[HOW TO COMPLETE THIS TASK] Your copy should start at the line with "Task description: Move" and end at the line with "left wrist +" in the data below. Transcribe only those lines, exactly, pictures excluded.
..............................
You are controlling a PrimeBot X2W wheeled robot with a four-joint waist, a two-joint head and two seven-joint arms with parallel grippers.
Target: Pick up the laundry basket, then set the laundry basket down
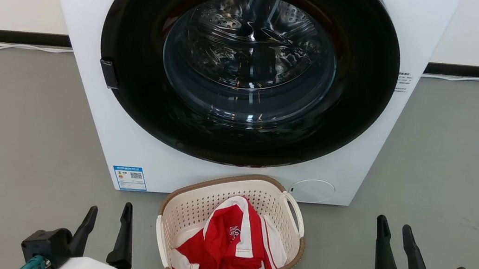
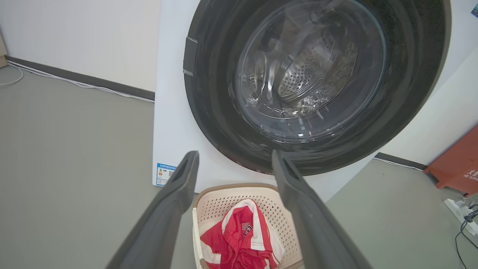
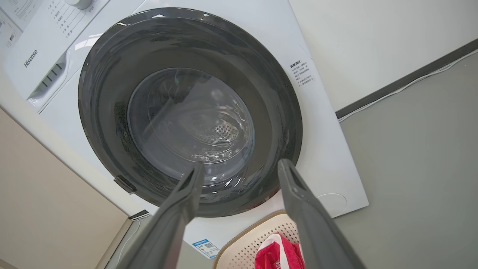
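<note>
On floor (image 1: 10, 130) by washing machine (image 1: 147, 159): laundry basket (image 1: 233, 177), red shirt (image 1: 228, 245) inside. Left claw (image 1: 111, 208), right claw (image 1: 394, 223) both wide, empty, one each side of basket. Next: grip both handles (image 1: 296, 210), lift level; left handle hard to see.

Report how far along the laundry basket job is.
Done: nothing yet. The laundry basket sits on the floor before the washing machine, with a red-and-white garment inside. In hand: the left hand and right hand, both open, flank the basket without touching it. Left: grip the white handles, lift, then set it down.
</note>
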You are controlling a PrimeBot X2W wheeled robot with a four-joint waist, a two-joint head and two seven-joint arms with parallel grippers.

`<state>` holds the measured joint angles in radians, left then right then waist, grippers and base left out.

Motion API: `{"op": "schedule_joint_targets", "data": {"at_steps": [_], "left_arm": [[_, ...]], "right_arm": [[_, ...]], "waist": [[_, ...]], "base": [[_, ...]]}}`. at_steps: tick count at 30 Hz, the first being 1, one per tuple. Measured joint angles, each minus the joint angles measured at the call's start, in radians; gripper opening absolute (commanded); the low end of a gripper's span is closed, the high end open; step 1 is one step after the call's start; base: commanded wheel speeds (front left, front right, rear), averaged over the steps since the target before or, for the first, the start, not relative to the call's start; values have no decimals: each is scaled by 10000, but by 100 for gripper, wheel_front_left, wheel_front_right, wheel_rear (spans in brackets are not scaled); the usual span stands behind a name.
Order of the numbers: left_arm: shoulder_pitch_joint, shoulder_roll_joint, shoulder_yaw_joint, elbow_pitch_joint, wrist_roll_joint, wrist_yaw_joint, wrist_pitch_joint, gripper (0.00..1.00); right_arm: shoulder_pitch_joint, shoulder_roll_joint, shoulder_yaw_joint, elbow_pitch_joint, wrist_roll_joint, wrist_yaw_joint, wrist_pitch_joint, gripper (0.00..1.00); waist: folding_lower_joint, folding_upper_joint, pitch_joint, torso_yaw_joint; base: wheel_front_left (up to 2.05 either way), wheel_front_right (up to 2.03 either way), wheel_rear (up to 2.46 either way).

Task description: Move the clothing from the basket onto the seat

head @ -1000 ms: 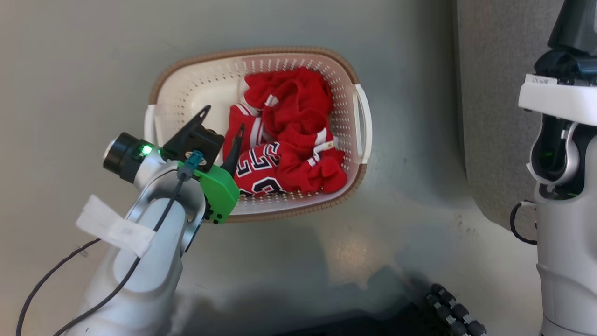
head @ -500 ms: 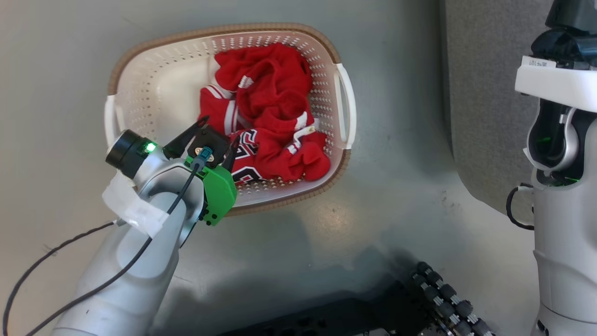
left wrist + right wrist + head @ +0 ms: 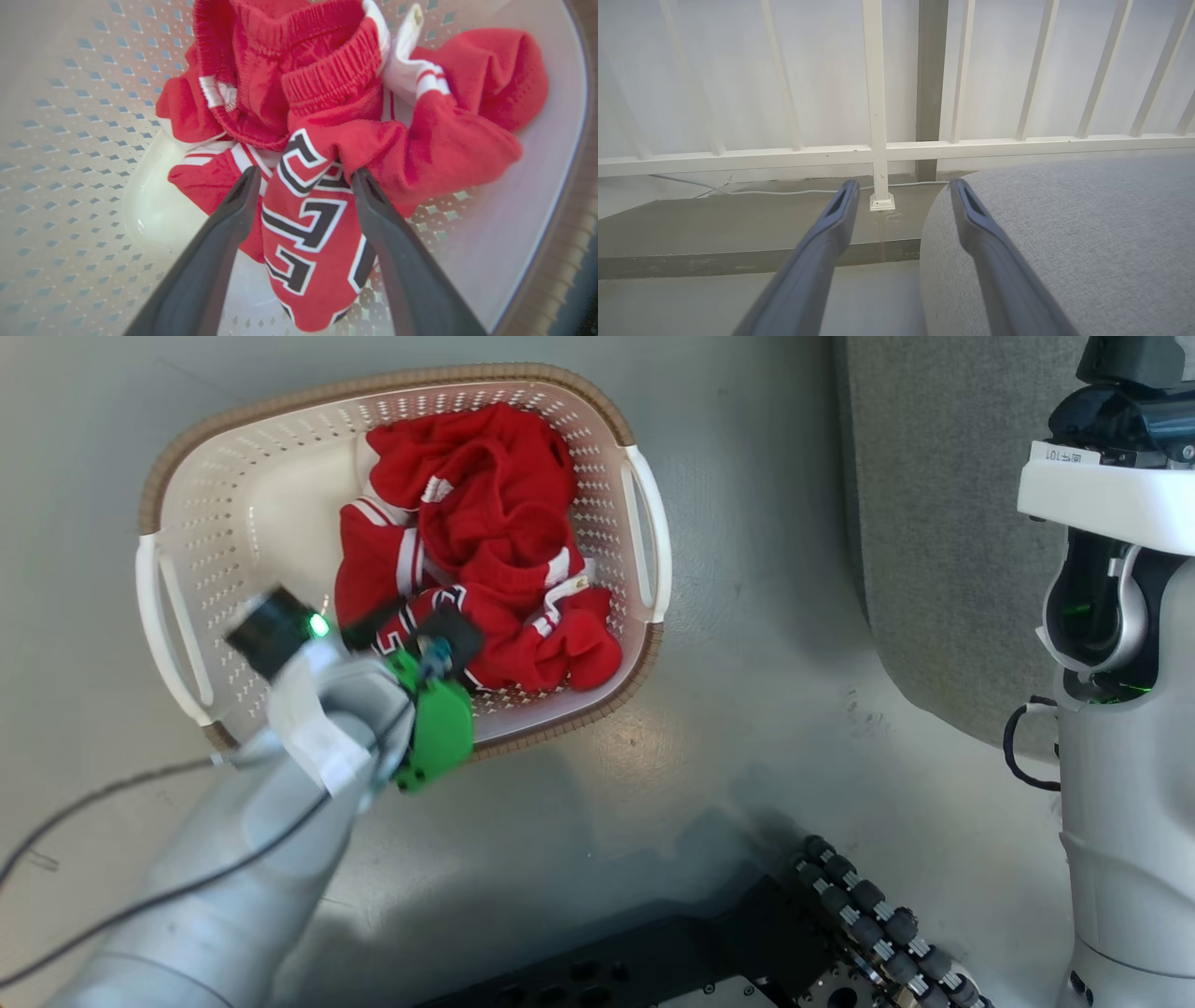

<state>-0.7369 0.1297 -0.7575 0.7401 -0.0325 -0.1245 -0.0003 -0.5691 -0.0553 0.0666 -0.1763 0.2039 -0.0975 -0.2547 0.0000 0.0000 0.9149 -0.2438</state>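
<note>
While reaching down into the basket (image 3: 373, 378), holds the left gripper (image 3: 303, 176) spread wide, 2 dark fingers (image 3: 219, 242) straddling a lettered fold of the red jersey (image 3: 310, 242), not clamped on it. Clothing (image 3: 485, 513) heaped in the basket's right half, 2 red pieces tangled together, the white-striped piece (image 3: 406, 79) lying beyond the jersey. Basket on grey floor (image 3: 747, 728), near the seat (image 3: 934, 523). Right gripper (image 3: 901, 186) likewise released, nothing between its fingers, poised by the seat's rounded edge, white railing (image 3: 878, 116) ahead.
</note>
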Motion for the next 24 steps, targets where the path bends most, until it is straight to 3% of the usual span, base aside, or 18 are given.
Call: {"op": "schedule_joint_targets", "data": {"at_steps": [15, 16, 17, 18, 19, 20, 24], "left_arm": [[-758, 128, -1168, 644, -836, 0, -4, 100], [-813, 130, -1231, 671, -886, 0, -4, 93], [-868, 128, -1294, 694, -909, 0, -4, 59], [-912, 128, -1375, 708, -963, 0, -4, 38], [-956, 128, -1459, 732, -1030, 0, -4, 11], [-984, 127, -1526, 759, -1152, 0, -6, 0], [-1069, 125, -1768, 813, -1336, 0, -173, 0]], "right_arm": [[-1, 23, 73, 27, 349, -88, 0, 100], [-1, 23, 71, 27, 351, -90, 0, 100], [-2, 27, 73, 27, 351, -94, 0, 100], [-2, 27, 73, 27, 351, -100, 0, 100], [-2, 29, 73, 29, 351, -100, 0, 100], [-3, 31, 73, 31, 351, -102, 0, 100], [-13, 38, 48, 86, 353, -111, 0, 100]], "waist": [[0, 0, 168, -288], [0, 0, 179, -303], [0, 0, 190, -317], [0, 0, 199, -329], [0, 0, 207, -338], [0, 0, 211, -345], [0, 0, 188, -339]], "base": [[0, 0, 0], [0, 0, 0], [0, 0, 0], [0, 0, 0], [0, 0, 0], [0, 0, 0], [0, 0, 0]]}}
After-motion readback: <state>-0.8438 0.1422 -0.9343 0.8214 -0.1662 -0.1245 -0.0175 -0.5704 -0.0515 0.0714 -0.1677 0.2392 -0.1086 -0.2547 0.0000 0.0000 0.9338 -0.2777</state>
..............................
[OUTPUT FOR THIS TASK]
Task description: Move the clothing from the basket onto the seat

head @ -1000 ms: 
head @ -500 ms: 
left wrist + right wrist + head @ +0 ms: 

The exercise is now finished.